There is a serious doctor shortage in Texas. Nationwide, the state ranks near the bottom when it comes to doctor-patient ratios, and that’s only expected to get worse as more people gain access to insurance with the Affordable Care Act. For decades, nurse practitioners have argued they can help fill the gaps in primary care – if only there were fewer restrictions. Now, legislation giving nurses more autonomy has been signed into law.
When Sandy McCoy first began as a nurse practitioner twenty years ago, she had to turn to her supervising physician for just about everything.
“I would see a patient and if they needed a prescription I’d have to hunt the physician down to have him sign the prescription,” she says. “And you can imagine that delayed the time and how many patients I could see per day.”
McCoy, who is a nurse practitioner at Baylor University Medical Center in Dallas and President of the Texas Nurse Practitioners Association, says back then every nurse practitioner had a supervising doctor, who not only signed each prescription but also looked over every patient chart. The relationship between nurse practitioners and doctors is still too demanding, McCoy says. Nurse practitioners and physician assistants are allowed to see patients, but the doctor they have an agreement with can't be located farther than 75 miles away. And, that doctor has to visit, in person, every 10 days.
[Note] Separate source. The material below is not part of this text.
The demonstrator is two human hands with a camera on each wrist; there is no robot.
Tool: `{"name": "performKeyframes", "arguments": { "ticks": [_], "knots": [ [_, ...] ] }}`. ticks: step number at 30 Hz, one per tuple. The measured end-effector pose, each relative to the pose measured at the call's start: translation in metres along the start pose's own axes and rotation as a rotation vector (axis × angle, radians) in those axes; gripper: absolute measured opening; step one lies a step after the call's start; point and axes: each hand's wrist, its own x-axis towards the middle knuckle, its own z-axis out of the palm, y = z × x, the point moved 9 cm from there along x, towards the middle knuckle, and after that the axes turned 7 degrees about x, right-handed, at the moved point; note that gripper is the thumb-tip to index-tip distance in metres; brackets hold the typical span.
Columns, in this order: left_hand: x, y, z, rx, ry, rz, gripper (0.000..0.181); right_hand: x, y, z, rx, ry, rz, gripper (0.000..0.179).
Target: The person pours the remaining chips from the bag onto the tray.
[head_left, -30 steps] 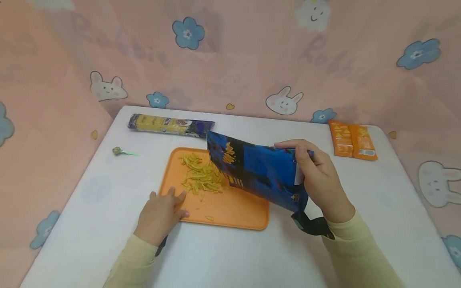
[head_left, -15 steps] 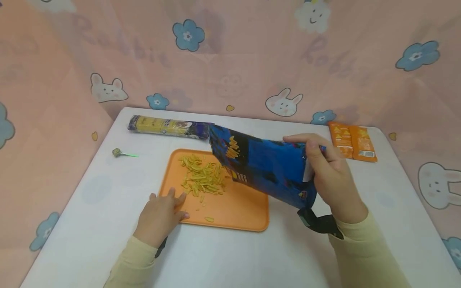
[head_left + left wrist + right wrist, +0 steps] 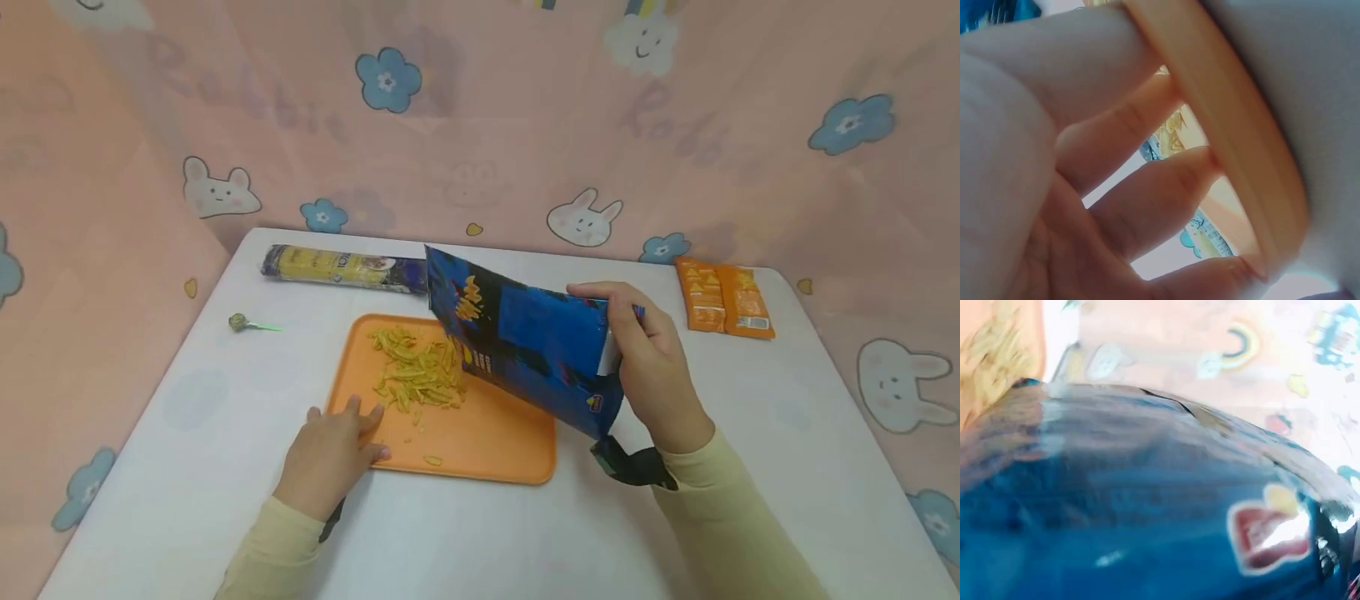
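My right hand [image 3: 660,367] grips one end of a blue snack bag [image 3: 536,342], tilted over the orange tray [image 3: 487,450] with its other end lower left. A pile of yellow chip sticks [image 3: 420,371] lies on the tray, partly behind the bag. At the tray's near left corner rests my left hand [image 3: 330,458], fingers spread and fingertips touching the rim. In the left wrist view those fingers [image 3: 1154,194] meet the tray's side wall [image 3: 1235,131]. The right wrist view is mostly filled by the bag [image 3: 1116,500], and the right fingers are hidden there.
A long yellow and purple packet [image 3: 337,268] lies at the back left of the white table [image 3: 465,542]. Left of the tray is a lollipop [image 3: 243,322]. Orange packets [image 3: 723,297] lie at the back right. A patterned pink cloth [image 3: 480,108] hangs behind.
The bag and right hand shifted slightly right, then came back left, the bag's left end rising a little. The left hand has stayed on the tray's corner. The view has shifted slightly.
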Motion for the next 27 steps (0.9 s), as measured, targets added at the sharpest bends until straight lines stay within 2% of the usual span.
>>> {"name": "performKeyframes", "arguments": {
  "ticks": [4,9,17,22,27],
  "knots": [
    [0.000,0.000,0.000,0.008,0.009,0.003,0.059,-0.001,0.008,-0.002,0.028,0.013,0.037,0.055],
    [-0.001,0.000,0.000,0.019,0.006,-0.003,0.060,-0.005,0.016,-0.008,0.010,0.021,0.081,0.052],
    [0.000,-0.001,0.002,0.017,-0.006,-0.006,0.060,-0.016,0.018,-0.028,-0.023,0.092,0.071,0.050],
    [0.000,-0.001,0.003,0.007,-0.020,-0.019,0.060,-0.027,0.018,-0.051,-0.115,0.165,0.085,0.052],
    [-0.002,-0.001,0.004,0.004,-0.027,-0.031,0.060,-0.045,0.011,-0.086,-0.248,0.298,0.041,0.050]
  ]
}}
“It’s really been a hindrance for some of our nurse practitioners in our rural clinics and some of the medically underserved areas,” McCoy says.They have difficulty trying to get physicians to collaborate with them because of the commitment where they have to come to their office and sign 10% of patient charts.”
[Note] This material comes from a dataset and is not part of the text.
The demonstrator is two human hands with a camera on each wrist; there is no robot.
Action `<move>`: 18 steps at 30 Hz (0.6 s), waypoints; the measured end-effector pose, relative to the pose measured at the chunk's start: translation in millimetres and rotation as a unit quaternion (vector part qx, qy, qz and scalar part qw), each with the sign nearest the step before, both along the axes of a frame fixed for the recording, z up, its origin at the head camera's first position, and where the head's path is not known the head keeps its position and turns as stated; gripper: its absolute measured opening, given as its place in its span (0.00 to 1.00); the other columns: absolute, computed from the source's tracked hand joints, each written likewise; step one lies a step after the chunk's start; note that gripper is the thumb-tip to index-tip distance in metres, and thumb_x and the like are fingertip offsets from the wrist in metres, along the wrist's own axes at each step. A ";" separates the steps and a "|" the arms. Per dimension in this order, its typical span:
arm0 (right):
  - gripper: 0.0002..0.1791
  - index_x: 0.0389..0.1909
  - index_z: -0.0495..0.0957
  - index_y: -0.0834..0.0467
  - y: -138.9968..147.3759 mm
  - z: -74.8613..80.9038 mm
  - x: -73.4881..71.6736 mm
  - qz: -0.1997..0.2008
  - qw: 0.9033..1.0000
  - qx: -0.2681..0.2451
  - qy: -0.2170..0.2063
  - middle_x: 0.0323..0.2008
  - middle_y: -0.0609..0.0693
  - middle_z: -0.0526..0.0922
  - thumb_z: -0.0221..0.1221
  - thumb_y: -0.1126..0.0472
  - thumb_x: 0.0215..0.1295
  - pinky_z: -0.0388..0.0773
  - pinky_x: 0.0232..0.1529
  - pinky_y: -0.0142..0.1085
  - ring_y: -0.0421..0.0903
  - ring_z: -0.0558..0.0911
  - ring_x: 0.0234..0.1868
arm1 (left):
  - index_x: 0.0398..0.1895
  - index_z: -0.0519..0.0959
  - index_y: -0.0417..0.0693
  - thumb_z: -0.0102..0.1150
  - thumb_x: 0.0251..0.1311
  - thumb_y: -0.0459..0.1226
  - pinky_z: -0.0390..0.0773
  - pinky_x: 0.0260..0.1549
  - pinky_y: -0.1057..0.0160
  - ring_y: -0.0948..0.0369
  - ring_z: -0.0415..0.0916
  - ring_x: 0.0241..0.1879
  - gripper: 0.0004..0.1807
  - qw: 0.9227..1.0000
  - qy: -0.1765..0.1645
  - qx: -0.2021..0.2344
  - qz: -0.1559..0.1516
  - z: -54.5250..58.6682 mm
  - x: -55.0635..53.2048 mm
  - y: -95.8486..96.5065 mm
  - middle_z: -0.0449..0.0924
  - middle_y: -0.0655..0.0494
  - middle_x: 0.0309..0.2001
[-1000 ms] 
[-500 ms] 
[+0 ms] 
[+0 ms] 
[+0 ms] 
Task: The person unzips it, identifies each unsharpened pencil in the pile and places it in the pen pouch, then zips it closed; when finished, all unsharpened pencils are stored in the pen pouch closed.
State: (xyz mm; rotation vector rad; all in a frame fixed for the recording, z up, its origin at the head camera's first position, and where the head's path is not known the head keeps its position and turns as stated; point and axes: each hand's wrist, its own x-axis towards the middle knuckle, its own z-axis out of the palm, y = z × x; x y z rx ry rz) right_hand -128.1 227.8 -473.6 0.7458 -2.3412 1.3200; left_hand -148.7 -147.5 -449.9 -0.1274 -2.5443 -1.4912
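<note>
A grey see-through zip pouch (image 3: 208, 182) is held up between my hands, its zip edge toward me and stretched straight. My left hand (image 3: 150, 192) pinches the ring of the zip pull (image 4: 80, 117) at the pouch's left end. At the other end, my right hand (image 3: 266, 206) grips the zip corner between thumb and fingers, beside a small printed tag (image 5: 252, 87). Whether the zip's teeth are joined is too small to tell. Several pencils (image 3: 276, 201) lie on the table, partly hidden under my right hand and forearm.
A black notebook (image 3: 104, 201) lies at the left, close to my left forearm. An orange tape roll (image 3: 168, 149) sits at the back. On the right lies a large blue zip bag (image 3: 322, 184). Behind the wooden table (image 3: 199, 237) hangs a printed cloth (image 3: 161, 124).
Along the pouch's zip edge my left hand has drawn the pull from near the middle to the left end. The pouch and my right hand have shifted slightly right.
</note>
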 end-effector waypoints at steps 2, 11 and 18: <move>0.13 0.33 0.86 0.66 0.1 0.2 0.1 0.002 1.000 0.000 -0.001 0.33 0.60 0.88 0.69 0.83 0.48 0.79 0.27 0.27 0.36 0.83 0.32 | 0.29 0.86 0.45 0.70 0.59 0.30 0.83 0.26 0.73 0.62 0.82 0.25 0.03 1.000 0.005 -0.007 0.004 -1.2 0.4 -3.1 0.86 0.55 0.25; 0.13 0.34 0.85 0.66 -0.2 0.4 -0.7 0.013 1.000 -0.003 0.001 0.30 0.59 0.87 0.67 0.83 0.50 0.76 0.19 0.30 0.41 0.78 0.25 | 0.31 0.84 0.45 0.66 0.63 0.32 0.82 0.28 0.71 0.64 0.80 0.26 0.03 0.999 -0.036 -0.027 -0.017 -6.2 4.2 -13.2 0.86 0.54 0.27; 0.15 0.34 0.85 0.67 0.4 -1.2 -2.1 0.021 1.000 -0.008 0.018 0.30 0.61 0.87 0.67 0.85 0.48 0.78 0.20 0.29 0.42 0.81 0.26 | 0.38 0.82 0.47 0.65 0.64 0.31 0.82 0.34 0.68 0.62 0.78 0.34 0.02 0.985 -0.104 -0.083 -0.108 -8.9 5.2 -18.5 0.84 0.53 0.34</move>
Dozens of nurses pay their supervising physician, sometimes thousands of dollars a month, so they can see patients who might not have access to a doctor.
The bill approved this month, which the governor is expected to sign, will make treating patients easier for nurse practitioners and physician assistants. Nurses will have more autonomy to prescribe certain drugs in hospitals, and will be required to meet with their supervising physician less often.
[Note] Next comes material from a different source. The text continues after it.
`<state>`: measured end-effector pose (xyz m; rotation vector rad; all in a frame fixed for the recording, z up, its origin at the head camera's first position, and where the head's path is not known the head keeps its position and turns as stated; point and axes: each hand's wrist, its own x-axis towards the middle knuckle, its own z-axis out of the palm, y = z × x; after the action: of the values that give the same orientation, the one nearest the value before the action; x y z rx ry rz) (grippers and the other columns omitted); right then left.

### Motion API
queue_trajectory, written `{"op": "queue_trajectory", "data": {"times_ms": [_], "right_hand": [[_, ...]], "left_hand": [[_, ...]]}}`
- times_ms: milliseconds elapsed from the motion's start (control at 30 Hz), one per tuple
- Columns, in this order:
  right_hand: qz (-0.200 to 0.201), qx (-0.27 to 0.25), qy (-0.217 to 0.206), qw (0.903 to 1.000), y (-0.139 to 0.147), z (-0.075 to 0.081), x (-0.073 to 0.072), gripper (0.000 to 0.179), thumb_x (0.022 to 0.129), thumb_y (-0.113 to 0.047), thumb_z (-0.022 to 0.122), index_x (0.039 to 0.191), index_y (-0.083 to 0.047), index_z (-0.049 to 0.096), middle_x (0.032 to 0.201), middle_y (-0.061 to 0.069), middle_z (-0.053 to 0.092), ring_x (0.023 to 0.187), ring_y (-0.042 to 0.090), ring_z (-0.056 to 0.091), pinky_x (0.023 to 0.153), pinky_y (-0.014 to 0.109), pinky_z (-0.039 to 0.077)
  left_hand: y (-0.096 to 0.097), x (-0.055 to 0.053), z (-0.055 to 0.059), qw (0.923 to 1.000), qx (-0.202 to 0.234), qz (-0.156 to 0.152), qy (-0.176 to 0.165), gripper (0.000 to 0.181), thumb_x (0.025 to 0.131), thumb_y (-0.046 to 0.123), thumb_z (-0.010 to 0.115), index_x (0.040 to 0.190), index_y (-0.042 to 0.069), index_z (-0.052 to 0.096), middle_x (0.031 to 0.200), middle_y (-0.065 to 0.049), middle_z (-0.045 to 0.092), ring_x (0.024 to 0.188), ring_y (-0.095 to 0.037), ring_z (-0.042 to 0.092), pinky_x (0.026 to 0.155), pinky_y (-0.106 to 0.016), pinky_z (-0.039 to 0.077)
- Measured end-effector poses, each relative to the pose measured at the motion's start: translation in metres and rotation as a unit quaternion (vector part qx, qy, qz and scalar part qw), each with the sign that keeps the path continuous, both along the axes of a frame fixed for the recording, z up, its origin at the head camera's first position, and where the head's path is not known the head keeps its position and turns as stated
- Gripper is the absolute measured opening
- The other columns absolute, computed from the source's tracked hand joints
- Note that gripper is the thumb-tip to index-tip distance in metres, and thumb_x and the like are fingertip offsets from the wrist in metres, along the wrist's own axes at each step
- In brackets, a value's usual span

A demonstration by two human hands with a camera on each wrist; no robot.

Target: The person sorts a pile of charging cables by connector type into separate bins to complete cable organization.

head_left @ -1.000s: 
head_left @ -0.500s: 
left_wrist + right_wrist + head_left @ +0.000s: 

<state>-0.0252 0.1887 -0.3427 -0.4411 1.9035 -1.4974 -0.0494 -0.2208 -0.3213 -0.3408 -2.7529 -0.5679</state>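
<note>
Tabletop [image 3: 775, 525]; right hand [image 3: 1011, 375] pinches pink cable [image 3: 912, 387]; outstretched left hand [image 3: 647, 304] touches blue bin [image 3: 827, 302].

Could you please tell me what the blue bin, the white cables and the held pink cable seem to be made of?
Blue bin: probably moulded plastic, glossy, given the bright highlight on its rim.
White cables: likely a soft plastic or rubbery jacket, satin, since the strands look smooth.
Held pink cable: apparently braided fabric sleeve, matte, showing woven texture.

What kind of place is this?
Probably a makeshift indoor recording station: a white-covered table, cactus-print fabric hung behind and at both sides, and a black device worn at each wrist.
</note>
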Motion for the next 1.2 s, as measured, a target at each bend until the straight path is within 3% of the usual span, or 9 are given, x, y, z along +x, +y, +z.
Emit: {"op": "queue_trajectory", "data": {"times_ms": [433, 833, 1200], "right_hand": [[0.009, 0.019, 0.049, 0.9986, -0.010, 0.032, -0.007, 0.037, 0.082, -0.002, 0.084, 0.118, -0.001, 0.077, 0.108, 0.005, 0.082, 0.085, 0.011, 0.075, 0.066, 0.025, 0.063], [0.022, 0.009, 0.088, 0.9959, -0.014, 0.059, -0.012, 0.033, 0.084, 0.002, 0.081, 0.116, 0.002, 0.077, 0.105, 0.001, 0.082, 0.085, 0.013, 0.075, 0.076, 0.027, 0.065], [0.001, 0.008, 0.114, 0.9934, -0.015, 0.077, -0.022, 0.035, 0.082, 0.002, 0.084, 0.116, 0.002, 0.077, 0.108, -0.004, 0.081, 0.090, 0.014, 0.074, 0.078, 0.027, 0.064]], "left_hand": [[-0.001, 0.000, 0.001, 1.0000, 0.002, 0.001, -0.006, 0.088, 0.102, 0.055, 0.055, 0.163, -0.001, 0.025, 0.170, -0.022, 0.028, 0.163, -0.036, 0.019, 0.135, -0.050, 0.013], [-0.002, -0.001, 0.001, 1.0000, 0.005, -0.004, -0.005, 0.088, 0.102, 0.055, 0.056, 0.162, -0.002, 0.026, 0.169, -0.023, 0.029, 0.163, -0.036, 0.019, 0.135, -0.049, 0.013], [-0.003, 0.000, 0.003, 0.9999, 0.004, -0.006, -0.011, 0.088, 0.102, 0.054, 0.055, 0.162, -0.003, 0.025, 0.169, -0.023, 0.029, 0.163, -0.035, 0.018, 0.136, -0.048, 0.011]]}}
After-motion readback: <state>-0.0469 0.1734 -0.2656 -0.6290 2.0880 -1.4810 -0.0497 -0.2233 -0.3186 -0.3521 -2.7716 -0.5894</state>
Still, McCoy wishes the new legislation went further.
“This was a great step,” McCoy says. “But we will not quit here. We want to continue on to get full prescriptive authority so we have no restrictions to take care of patients except the restrictions we have on ourselves with our own scope of practice and knowing when we need to collaborate.” She notes that nurse practitioners and physicians in 18 states, plus the District of Columbia, have independence or full practice authority.
Both the Texas Nurse Practitioners Association and the Texas Medical Association, which represents physicians, supported the bill proposed by Senator Jane Nelson (R, Flower Mound). Doctors and nurse practitioners agree collaboration is necessary to keep patients safe. It’s how much, and how often that’s the question. The goal for both groups is to spend less time in meetings reviewing charts, and more in the office treating patients.
- Nurse practitioners and physician assistants can now be supervised by a doctor located anywhere in the state. Before, they were required to be within 75 miles of the supervising doctor.
- Increases the number of nurse practitioners and physician assistants a doctor can oversee from four to seven.
- Allows physicians to delegate authority to nurse practitioners and physician assistants to prescribe Schedule II controlled substances (e.g. Codeine, Morphine) in hospitals and hospice.